Reputation: 10163
Sometimes I try to create a title that covers the entire question, but I had some difficulty wording the question, and want to go straight into an example of what I'm trying to get done. First, a subset of my dataframe, which includes some sports data:
dput(mydf)
structure(list(team.Abbreviation = c("ATL", "BOS", "BRO", "CHA",
"CHI", "ATL", "BOS", "BRO", "CHA", "CHI", "ATL", "BOS", "BRO",
"CHA", "CHI"), stat = c("GP", "GP", "GP", "GP", "GP", "PTS",
"PTS", "PTS", "PTS", "PTS", "REB", "REB", "REB", "REB", "REB"
), value = c(28, 30, 27, 27, 27, 103.5, 103.9, 108.2, 104.7,
97.6, 47.6, 53, 54.7, 56.8, 51.7), foragainst = c("for", "for",
"for", "for", "for", "for", "for", "for", "for", "for", "for",
"for", "for", "for", "for")), .Names = c("team.Abbreviation",
"stat", "value", "foragainst"), row.names = c(NA, -15L), class = c("tbl_df",
"tbl", "data.frame"))
mydf
# A tibble: 15 x 4
team.Abbreviation stat value foragainst
<chr> <chr> <dbl> <chr>
1 ATL GP 28.0 for
2 BOS GP 30.0 for
3 BRO GP 27.0 for
4 CHA GP 27.0 for
5 CHI GP 27.0 for
6 ATL PTS 103.5 for
7 BOS PTS 103.9 for
8 BRO PTS 108.2 for
9 CHA PTS 104.7 for
10 CHI PTS 97.6 for
11 ATL REB 47.6 for
12 BOS REB 53.0 for
13 BRO REB 54.7 for
14 CHA REB 56.8 for
15 CHI REB 51.7 for
The foragainst column can be ignored for the time being. For each stat (GP, PTS, REB in this case), I'd like to compute each team's ranking in that stat. There are 5 teams in this example. I am fairly certain that what I want is a dataframe with the same dimensions as mydf, that looks as such:
outputdf
# A tibble: 15 x 4
team.Abbreviation stat rank foragainst
<chr> <chr> <dbl> <chr>
1 ATL GP 2 for
2 BOS GP 1 for
3 BRO GP 3 for
4 CHA GP 3 for
5 CHI GP 3 for
6 ATL PTS 4 for
7 BOS PTS 3 for
8 BRO PTS 1 for
9 CHA PTS 2 for
10 CHI PTS 5 for
11 ATL REB 5 for
12 BOS REB 3 for
13 BRO REB 2 for
14 CHA REB 1 for
15 CHI REB 4 for
Examining the slice of 5 rows of this data where stat == PTS, notice that team.Abbrevation == BRO had the highest number of PTS, therefore it's rank is 1. CHI had the lowest number of PTS, therefore it's rank is 5. I don't particularly care how ties are handled, so it's not necessarily the case that the rank for BRO, CHA, and CHI must == 3 for the stat == GP.

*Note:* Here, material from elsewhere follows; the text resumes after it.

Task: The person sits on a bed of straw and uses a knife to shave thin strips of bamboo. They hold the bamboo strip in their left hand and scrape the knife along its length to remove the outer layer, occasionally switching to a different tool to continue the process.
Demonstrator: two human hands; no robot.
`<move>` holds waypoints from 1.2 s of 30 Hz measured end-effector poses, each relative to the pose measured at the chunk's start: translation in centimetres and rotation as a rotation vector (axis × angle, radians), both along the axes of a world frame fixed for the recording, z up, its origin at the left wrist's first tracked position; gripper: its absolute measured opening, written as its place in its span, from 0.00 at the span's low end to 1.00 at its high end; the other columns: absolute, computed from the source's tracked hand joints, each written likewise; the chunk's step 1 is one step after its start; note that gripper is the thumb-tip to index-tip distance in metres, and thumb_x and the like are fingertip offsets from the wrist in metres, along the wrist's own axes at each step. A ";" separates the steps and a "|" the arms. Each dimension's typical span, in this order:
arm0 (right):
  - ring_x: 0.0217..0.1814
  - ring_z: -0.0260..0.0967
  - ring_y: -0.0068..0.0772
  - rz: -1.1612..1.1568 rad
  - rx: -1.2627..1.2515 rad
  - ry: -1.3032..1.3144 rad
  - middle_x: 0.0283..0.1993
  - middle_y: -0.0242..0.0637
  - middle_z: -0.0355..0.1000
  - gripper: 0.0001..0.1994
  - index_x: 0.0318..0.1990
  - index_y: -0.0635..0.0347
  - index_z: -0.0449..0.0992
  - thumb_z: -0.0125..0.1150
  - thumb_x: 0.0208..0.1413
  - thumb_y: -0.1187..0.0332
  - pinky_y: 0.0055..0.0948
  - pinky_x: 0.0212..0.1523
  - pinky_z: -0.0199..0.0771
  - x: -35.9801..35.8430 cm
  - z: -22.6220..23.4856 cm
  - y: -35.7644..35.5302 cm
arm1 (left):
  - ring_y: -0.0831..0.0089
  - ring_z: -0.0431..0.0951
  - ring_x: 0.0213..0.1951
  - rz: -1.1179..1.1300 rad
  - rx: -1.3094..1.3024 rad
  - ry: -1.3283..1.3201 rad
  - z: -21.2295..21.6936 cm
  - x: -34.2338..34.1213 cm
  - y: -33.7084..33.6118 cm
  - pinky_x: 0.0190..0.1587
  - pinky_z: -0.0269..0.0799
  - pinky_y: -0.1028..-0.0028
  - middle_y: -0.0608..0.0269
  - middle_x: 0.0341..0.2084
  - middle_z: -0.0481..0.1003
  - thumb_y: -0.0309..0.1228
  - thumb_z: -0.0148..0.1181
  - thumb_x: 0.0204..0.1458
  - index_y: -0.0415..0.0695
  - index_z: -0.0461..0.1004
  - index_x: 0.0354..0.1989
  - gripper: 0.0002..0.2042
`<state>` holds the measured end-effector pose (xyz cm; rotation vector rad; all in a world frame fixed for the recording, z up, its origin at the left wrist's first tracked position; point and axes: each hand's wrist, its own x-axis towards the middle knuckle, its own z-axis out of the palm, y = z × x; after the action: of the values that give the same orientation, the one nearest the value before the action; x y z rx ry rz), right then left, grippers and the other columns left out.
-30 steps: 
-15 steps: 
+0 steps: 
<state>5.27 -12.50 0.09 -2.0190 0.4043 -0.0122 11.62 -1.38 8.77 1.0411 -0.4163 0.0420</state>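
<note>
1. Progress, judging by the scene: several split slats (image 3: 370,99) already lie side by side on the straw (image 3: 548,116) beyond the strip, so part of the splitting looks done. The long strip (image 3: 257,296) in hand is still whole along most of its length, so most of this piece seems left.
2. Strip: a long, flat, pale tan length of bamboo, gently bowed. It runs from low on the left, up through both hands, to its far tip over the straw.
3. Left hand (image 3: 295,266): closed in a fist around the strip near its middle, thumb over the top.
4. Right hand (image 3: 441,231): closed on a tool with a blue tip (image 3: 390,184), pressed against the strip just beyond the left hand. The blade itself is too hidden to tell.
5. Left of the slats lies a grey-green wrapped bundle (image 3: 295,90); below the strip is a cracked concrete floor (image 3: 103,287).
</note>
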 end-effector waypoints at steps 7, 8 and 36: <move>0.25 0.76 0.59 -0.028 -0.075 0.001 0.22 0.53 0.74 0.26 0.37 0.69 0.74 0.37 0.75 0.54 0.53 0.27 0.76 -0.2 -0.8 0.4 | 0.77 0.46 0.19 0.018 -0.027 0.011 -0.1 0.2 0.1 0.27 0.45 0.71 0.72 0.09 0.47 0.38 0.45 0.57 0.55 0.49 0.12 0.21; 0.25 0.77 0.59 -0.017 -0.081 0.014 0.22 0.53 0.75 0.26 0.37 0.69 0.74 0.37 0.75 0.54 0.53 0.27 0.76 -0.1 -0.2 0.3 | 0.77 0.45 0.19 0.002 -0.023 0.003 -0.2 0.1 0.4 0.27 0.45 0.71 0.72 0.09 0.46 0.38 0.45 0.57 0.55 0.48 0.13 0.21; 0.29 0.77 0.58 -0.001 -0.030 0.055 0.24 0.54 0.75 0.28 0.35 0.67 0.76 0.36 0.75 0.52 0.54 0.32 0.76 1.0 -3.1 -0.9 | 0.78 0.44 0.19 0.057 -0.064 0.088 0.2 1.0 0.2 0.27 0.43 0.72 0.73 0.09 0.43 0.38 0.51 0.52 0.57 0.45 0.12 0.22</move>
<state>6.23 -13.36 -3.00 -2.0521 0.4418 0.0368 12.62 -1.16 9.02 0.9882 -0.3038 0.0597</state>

I can probably get this done in a fairly inefficient manner with a for-loop, but I would like to find a dplyr (or other good packages) solution here. Thanks in advance!
Upvotes: 1
Views: 68
Reputation: 887028
We can use min_rank
library(dplyr)
mydf %>%
group_by(stat) %>%
mutate(rank = min_rank(-value)) %>%
select(team.Abbreviation, stat, rank, foragainst)
# A tibble: 15 x 4
# Groups: stat [3]
# team.Abbreviation stat rank foragainst
# <chr> <chr> <int> <chr>
# 1 ATL GP 2 for
# 2 BOS GP 1 for
# 3 BRO GP 3 for
# 4 CHA GP 3 for
# 5 CHI GP 3 for
# 6 ATL PTS 4 for
# 7 BOS PTS 3 for
# 8 BRO PTS 1 for
# 9 CHA PTS 2 for
#10 CHI PTS 5 for
#11 ATL REB 5 for
#12 BOS REB 3 for
#13 BRO REB 2 for
#14 CHA REB 1 for
#15 CHI REB 4 for
Or using ave
from base R
with(mydf, ave(-value, stat, FUN = function(x) rank(x, ties.method = "min")))
Upvotes: 3